Every line in the data below from the one containing "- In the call" down to the one containing "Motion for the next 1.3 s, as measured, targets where", both included, must be retyped exactly; no other line is to appear.

○ ○ ○

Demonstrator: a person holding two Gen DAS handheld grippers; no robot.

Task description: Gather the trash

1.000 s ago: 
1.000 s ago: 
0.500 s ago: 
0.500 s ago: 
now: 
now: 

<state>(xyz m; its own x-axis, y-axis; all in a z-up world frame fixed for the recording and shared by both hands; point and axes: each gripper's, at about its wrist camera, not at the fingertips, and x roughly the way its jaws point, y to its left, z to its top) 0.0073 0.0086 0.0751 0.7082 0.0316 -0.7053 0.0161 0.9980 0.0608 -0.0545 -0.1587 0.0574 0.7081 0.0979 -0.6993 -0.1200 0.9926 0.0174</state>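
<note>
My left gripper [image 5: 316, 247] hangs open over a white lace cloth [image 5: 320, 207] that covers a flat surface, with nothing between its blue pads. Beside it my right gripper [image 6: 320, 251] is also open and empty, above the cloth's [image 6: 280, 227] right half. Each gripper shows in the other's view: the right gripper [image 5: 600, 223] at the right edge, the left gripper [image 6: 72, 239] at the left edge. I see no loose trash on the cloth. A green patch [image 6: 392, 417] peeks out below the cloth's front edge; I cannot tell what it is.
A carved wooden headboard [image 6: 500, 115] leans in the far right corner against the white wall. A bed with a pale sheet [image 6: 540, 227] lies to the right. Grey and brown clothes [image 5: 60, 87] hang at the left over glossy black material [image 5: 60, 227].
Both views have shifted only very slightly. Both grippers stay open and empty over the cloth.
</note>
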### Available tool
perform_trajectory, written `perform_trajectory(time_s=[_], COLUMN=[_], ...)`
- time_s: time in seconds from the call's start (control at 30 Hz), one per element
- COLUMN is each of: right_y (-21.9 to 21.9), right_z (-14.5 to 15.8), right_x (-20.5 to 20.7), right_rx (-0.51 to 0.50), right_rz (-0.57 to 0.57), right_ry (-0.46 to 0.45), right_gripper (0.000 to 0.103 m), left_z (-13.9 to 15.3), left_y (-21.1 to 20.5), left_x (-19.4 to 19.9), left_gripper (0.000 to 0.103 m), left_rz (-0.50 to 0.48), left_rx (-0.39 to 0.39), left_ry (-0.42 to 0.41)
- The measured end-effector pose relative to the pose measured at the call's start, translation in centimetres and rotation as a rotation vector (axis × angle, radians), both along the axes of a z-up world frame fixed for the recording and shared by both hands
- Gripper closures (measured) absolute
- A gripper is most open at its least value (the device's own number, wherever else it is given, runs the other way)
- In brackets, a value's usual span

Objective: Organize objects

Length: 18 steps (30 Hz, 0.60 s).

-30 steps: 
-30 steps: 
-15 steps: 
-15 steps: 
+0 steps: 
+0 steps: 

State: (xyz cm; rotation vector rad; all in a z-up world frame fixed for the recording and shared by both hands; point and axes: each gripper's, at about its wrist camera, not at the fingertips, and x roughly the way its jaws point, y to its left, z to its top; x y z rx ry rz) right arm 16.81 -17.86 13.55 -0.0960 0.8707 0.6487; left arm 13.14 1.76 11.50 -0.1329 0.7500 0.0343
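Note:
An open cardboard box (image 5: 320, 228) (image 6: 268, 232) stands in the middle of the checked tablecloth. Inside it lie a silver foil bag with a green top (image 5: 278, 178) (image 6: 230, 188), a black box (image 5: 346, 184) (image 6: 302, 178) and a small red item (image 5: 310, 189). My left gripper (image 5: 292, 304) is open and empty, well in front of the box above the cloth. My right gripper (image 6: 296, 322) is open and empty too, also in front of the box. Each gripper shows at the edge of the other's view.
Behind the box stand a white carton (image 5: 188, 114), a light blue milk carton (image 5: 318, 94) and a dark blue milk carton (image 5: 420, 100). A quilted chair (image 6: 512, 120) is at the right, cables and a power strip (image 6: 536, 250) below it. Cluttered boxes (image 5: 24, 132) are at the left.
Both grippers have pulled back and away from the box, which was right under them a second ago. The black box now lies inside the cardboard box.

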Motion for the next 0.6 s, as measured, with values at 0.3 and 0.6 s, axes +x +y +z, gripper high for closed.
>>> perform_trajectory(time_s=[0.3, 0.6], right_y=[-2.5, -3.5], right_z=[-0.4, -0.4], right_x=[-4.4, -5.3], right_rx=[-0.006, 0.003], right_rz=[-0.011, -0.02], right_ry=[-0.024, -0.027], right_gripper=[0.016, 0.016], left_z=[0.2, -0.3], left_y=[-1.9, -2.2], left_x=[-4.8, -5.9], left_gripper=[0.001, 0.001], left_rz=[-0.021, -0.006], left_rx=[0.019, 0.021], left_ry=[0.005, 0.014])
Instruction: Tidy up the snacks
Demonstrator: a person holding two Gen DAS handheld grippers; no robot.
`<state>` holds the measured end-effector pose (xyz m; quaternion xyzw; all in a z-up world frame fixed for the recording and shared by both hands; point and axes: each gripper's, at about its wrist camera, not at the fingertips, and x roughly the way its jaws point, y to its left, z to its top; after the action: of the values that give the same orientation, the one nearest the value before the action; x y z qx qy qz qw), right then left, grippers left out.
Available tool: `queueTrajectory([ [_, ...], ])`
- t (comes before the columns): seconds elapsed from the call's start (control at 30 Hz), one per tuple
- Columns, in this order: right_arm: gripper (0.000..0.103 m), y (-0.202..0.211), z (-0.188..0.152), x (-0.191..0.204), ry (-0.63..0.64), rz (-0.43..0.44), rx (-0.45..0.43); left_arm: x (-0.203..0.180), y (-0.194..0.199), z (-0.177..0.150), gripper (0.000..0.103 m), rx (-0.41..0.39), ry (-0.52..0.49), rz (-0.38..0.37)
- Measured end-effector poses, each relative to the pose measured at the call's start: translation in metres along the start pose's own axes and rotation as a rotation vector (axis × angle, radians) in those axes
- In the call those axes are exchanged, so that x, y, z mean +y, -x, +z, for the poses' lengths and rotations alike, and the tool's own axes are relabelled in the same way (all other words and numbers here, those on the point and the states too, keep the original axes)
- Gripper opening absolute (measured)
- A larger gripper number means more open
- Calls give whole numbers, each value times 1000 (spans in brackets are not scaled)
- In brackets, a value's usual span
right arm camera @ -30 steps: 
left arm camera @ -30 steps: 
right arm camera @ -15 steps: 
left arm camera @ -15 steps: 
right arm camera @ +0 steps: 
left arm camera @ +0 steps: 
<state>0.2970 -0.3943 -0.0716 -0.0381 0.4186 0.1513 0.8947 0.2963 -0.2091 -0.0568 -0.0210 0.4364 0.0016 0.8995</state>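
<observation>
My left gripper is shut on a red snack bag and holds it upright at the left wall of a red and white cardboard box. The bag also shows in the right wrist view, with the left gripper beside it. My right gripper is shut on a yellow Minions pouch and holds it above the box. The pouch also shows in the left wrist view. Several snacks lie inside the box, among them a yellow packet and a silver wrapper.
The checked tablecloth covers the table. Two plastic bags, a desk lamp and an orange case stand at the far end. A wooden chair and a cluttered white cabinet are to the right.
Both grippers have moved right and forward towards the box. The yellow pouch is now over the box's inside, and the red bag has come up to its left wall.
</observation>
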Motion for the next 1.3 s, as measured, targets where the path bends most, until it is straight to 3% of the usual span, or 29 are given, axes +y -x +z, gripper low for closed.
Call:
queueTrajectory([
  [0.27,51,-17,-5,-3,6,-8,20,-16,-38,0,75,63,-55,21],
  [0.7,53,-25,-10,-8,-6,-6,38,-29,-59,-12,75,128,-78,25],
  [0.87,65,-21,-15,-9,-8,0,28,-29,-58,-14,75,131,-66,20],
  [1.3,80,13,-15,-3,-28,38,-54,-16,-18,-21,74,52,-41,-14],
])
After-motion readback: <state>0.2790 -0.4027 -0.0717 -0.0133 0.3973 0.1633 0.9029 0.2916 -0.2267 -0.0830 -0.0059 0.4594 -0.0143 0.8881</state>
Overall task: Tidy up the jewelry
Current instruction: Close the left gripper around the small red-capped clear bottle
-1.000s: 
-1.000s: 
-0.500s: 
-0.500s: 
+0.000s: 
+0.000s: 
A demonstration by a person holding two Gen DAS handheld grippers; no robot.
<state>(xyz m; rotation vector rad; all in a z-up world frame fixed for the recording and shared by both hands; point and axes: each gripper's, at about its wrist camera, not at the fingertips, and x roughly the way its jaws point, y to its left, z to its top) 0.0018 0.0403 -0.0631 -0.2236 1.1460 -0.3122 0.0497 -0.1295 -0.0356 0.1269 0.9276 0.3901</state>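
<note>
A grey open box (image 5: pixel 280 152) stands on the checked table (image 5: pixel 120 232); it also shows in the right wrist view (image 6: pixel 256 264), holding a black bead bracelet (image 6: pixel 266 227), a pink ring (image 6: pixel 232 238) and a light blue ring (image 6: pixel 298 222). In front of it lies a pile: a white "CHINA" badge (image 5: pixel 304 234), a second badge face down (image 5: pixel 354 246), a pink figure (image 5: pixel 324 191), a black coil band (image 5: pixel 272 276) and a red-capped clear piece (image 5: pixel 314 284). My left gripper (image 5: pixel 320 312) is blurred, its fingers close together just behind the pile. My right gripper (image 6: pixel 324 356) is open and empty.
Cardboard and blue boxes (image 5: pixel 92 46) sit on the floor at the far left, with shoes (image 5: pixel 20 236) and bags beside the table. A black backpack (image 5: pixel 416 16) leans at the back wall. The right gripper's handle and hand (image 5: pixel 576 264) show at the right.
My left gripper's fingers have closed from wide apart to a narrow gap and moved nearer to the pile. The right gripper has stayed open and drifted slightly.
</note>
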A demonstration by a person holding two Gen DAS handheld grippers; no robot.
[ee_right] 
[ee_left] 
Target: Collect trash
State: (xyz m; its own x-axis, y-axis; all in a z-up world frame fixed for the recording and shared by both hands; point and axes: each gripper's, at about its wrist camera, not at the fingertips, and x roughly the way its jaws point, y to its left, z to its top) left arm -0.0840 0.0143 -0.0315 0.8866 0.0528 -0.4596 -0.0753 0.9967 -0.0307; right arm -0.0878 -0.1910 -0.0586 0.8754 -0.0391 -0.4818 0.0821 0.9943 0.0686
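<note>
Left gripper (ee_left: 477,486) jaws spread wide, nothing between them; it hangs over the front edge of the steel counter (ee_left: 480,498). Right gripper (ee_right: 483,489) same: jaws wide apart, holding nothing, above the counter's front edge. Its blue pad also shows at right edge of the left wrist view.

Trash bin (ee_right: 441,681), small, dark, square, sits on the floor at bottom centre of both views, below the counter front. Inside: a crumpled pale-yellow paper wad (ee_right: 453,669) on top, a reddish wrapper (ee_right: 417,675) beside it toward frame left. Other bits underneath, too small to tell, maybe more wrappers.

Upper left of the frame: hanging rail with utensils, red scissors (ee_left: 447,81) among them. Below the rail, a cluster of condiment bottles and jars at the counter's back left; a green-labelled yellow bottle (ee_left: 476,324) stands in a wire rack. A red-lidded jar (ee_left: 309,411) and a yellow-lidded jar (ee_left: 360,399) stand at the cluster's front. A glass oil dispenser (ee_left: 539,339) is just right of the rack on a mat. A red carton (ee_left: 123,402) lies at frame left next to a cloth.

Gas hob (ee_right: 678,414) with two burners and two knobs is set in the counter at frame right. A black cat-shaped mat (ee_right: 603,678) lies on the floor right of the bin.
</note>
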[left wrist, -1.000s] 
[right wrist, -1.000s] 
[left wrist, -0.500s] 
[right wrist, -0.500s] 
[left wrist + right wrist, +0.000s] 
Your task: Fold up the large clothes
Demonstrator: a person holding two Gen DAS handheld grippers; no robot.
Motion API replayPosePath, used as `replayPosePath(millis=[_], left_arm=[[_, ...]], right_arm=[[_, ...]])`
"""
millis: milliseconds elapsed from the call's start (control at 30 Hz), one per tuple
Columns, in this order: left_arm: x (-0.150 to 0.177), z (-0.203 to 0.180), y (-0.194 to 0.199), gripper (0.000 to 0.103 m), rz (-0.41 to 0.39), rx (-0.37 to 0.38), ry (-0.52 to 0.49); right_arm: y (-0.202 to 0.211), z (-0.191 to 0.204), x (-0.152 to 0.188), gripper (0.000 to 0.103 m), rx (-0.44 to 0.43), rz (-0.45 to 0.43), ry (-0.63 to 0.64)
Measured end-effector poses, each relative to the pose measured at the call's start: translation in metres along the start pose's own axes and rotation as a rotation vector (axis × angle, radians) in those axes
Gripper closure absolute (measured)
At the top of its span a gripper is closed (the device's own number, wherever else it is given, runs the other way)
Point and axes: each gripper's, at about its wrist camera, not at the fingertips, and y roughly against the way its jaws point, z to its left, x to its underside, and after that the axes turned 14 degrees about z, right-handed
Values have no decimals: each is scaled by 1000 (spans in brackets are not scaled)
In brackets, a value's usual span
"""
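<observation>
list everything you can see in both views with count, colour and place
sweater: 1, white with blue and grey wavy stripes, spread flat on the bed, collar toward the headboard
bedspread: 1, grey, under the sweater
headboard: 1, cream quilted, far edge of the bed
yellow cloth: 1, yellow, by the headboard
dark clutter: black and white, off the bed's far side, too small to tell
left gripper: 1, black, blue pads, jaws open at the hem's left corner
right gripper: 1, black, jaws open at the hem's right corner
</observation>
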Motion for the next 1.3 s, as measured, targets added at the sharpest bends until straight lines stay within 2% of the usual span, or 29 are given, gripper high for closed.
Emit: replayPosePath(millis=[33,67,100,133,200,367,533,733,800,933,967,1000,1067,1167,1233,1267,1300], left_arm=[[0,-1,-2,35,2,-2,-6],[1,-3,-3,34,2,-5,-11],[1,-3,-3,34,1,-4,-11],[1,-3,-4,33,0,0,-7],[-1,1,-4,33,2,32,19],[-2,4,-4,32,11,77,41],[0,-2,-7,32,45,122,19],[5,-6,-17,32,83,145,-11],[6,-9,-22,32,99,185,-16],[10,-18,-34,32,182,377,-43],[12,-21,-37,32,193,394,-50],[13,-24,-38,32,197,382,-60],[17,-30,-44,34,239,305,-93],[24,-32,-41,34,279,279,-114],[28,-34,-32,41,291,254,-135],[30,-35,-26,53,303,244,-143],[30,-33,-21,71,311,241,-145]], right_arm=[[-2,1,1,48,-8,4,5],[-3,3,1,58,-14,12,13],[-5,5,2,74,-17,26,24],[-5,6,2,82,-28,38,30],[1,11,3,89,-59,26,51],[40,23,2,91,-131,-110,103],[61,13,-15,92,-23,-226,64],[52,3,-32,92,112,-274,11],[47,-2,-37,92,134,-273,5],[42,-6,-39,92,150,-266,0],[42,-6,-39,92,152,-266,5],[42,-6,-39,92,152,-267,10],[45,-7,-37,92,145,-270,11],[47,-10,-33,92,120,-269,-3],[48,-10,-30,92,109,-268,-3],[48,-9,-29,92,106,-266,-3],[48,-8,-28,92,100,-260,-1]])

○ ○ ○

- _THE COMPLETED TASK_:
- In the call those axes are exchanged, so that x, y, z mean +y, -x, +z, for the poses' lengths and rotations alike, and the tool's own axes are relabelled in the same way (all other words and numbers here, those on the point and the states too, keep the original axes)
- Gripper opening absolute (measured)
- A larger gripper number means more open
- Calls give whole numbers, each value times 1000 (spans in brackets are not scaled)
- In brackets, a value's usual span
right arm camera @ -30 steps: 
left arm camera @ -30 steps: 
right arm camera @ -15 steps: 
left arm camera @ -15 steps: 
right arm camera @ +0 steps: 
left arm camera @ +0 steps: 
<state>0.2970 -0.3943 -0.0716 -0.0381 0.4186 0.1513 0.8947 0.2963 -0.2091 -0.0568 -0.0210 0.4364 0.0016 0.8995</state>
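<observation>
My left gripper is shut on a red snack bag and holds it upright at the left wall of a red and white cardboard box. The bag also shows in the right wrist view, with the left gripper beside it. My right gripper is shut on a yellow Minions pouch and holds it above the box. The pouch also shows in the left wrist view. Several snacks lie inside the box, among them a yellow packet and a silver wrapper.
The checked tablecloth covers the table. Two plastic bags, a desk lamp and an orange case stand at the far end. A wooden chair and a cluttered white cabinet are to the right.
Both grippers have moved right and forward towards the box. The yellow pouch is now over the box's inside, and the red bag has come up to its left wall.
</observation>
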Motion for the next 1.3 s, as measured, targets where the path bends most, until it is straight to 3% of the usual span, or 29 are given, axes +y -x +z, gripper low for closed.

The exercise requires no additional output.